### What needs to be done
Repeat the listing below exactly.

### Material provided
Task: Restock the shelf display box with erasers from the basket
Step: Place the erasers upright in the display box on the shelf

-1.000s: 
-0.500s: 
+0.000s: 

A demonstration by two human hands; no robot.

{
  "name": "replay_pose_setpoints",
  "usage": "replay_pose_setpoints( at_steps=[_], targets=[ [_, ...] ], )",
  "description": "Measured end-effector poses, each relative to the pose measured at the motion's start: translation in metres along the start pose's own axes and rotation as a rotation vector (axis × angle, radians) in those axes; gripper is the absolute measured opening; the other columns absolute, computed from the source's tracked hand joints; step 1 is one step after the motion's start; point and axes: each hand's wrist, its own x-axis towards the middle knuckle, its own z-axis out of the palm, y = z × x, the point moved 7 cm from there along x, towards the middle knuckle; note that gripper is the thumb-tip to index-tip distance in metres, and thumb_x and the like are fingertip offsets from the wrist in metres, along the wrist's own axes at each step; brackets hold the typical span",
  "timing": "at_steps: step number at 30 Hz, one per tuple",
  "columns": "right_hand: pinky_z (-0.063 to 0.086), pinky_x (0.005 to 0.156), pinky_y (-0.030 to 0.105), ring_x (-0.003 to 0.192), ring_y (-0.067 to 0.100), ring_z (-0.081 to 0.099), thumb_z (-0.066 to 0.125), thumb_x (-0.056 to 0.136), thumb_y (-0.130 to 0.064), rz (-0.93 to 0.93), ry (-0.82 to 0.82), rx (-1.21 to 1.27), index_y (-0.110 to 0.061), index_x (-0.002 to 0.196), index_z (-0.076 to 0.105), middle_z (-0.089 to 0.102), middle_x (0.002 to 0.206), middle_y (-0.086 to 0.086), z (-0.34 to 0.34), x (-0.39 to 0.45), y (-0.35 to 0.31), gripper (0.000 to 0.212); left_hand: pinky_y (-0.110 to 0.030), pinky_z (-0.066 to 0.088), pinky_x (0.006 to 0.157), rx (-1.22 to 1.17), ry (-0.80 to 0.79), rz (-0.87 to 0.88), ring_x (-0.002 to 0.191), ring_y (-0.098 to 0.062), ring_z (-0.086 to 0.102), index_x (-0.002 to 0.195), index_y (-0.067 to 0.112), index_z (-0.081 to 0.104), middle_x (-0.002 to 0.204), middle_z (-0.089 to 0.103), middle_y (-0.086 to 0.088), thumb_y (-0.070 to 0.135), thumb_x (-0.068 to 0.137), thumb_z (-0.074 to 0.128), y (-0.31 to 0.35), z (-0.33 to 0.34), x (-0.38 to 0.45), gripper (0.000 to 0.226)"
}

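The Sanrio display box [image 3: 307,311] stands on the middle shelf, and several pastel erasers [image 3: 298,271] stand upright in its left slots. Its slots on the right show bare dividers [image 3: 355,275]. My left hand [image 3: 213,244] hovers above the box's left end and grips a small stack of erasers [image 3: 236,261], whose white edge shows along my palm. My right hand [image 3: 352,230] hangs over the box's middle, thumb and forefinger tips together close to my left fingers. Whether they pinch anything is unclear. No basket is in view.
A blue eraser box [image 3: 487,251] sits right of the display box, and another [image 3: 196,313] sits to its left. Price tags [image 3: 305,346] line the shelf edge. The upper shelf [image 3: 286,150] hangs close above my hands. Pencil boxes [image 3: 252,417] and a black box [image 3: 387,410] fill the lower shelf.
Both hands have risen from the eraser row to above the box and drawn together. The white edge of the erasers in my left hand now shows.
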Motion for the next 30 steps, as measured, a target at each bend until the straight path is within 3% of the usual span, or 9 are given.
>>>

### Output below
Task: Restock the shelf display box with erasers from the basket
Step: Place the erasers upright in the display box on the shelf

-1.000s: 
-0.500s: 
+0.000s: 

A demonstration by two human hands; no robot.

{
  "name": "replay_pose_setpoints",
  "usage": "replay_pose_setpoints( at_steps=[_], targets=[ [_, ...] ], )",
  "description": "Measured end-effector poses, each relative to the pose measured at the motion's start: translation in metres along the start pose's own axes and rotation as a rotation vector (axis × angle, radians) in those axes; gripper is the absolute measured opening; the other columns absolute, computed from the source's tracked hand joints; step 1 is one step after the motion's start; point and axes: each hand's wrist, its own x-axis towards the middle knuckle, its own z-axis out of the palm, y = z × x, the point moved 7 cm from there along x, towards the middle knuckle; note that gripper is the thumb-tip to index-tip distance in metres, and thumb_x and the like are fingertip offsets from the wrist in metres, along the wrist's own axes at each step; brackets hold the typical span",
  "timing": "at_steps: step number at 30 Hz, one per tuple",
  "columns": "right_hand: pinky_z (-0.063 to 0.086), pinky_x (0.005 to 0.156), pinky_y (-0.030 to 0.105), ring_x (-0.003 to 0.192), ring_y (-0.067 to 0.100), ring_z (-0.081 to 0.099), thumb_z (-0.066 to 0.125), thumb_x (-0.056 to 0.136), thumb_y (-0.130 to 0.064), rz (-0.93 to 0.93), ry (-0.82 to 0.82), rx (-1.21 to 1.27), index_y (-0.110 to 0.061), index_x (-0.002 to 0.196), index_z (-0.076 to 0.105), middle_z (-0.089 to 0.102), middle_x (0.002 to 0.206), middle_y (-0.086 to 0.086), z (-0.34 to 0.34), x (-0.39 to 0.45), y (-0.35 to 0.31), gripper (0.000 to 0.212); left_hand: pinky_y (-0.110 to 0.030), pinky_z (-0.066 to 0.088), pinky_x (0.006 to 0.157), rx (-1.22 to 1.17), ry (-0.80 to 0.79), rz (-0.87 to 0.88), ring_x (-0.002 to 0.191), ring_y (-0.098 to 0.062), ring_z (-0.086 to 0.102), index_x (-0.002 to 0.195), index_y (-0.067 to 0.112), index_z (-0.081 to 0.104), middle_x (-0.002 to 0.204), middle_z (-0.089 to 0.103), middle_y (-0.086 to 0.088), thumb_y (-0.070 to 0.135), thumb_x (-0.068 to 0.137), thumb_z (-0.074 to 0.128), y (-0.31 to 0.35), z (-0.33 to 0.34), x (-0.38 to 0.45), gripper (0.000 to 0.226)"
}

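The Sanrio display box [image 3: 307,311] stands on the middle shelf, and several pastel erasers [image 3: 298,271] stand upright in its left slots. Its slots on the right show bare dividers [image 3: 355,275]. My left hand [image 3: 213,244] hovers above the box's left end and grips a small stack of erasers [image 3: 236,261], whose white edge shows along my palm. My right hand [image 3: 352,230] hangs over the box's middle, thumb and forefinger tips together close to my left fingers. Whether they pinch anything is unclear. No basket is in view.
A blue eraser box [image 3: 487,251] sits right of the display box, and another [image 3: 196,313] sits to its left. Price tags [image 3: 305,346] line the shelf edge. The upper shelf [image 3: 286,150] hangs close above my hands. Pencil boxes [image 3: 252,417] and a black box [image 3: 387,410] fill the lower shelf.
Both hands have risen from the eraser row to above the box and drawn together. The white edge of the erasers in my left hand now shows.
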Motion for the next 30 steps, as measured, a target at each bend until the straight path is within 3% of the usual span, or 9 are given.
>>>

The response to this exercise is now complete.